**Exercise materials:**
※

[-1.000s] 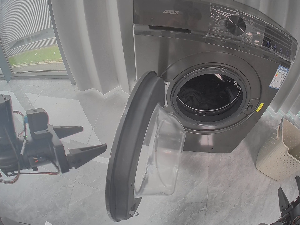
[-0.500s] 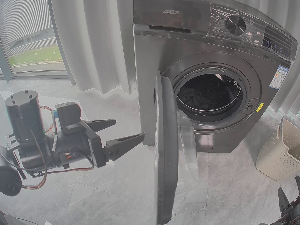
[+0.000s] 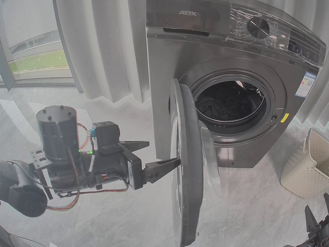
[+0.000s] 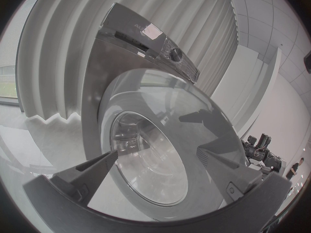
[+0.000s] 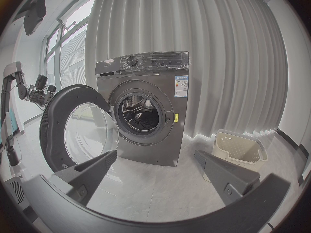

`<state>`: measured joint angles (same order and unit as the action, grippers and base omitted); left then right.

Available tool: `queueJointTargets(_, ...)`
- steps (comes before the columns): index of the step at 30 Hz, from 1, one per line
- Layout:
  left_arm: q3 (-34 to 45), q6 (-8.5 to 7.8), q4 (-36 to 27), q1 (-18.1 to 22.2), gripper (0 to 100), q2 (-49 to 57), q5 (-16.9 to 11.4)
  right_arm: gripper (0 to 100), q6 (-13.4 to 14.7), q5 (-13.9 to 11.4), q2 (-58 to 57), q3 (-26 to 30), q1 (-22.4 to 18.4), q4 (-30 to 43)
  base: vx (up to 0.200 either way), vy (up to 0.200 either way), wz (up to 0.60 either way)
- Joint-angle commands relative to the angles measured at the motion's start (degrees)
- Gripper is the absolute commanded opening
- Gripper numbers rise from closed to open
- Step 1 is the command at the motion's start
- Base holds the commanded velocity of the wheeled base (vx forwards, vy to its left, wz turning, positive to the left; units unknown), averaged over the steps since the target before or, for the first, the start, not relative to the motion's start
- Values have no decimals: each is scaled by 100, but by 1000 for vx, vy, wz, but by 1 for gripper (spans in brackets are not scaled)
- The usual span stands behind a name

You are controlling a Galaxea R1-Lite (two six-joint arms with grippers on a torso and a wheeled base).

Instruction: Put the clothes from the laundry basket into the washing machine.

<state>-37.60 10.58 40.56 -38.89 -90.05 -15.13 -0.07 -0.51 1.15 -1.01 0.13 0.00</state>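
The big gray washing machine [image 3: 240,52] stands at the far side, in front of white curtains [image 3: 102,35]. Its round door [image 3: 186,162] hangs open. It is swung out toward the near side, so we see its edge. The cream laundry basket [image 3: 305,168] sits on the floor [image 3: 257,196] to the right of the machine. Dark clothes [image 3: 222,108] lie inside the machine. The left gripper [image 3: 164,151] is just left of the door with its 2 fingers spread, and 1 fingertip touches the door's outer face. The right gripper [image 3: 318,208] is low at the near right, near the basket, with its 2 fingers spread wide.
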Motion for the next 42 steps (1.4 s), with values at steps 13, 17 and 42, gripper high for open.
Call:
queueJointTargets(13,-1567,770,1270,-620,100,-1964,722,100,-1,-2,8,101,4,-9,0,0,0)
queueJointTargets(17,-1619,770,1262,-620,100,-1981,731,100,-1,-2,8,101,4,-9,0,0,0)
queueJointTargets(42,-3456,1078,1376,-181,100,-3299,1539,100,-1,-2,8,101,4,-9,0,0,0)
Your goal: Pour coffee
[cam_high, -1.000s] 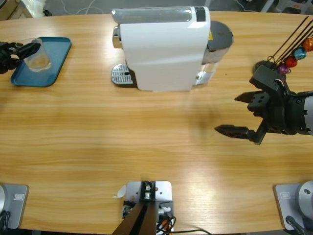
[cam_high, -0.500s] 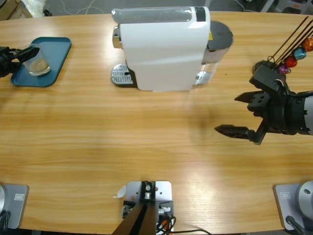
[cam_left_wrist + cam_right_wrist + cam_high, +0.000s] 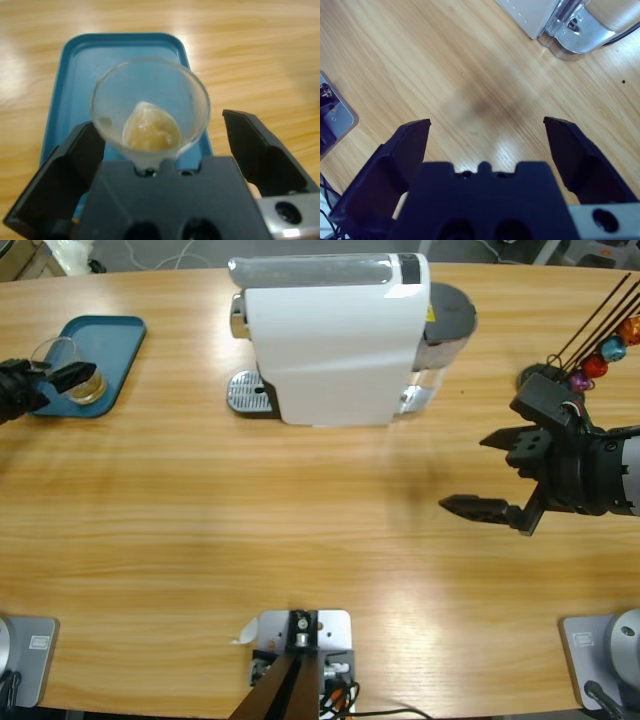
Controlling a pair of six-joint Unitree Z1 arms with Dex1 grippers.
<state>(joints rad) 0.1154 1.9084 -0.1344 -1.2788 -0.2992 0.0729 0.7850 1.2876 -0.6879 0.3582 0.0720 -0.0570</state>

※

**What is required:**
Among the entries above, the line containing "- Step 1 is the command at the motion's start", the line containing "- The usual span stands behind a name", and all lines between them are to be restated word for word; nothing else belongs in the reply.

**Output of the task:**
- Step 1 is the command at the motion's start
- Base holds the commanded velocity of the wheeled base (vx forwards, vy to its left, wz turning, positive to the left; units unknown), averaged over the steps since the target before or, for the first, the start, not relative to the motion's start
- Values have no decimals: each is scaled by 100, but by 1000 for vx, vy, wz, but by 1 for gripper (spans in brackets are not scaled)
- The usual span stands behind a name

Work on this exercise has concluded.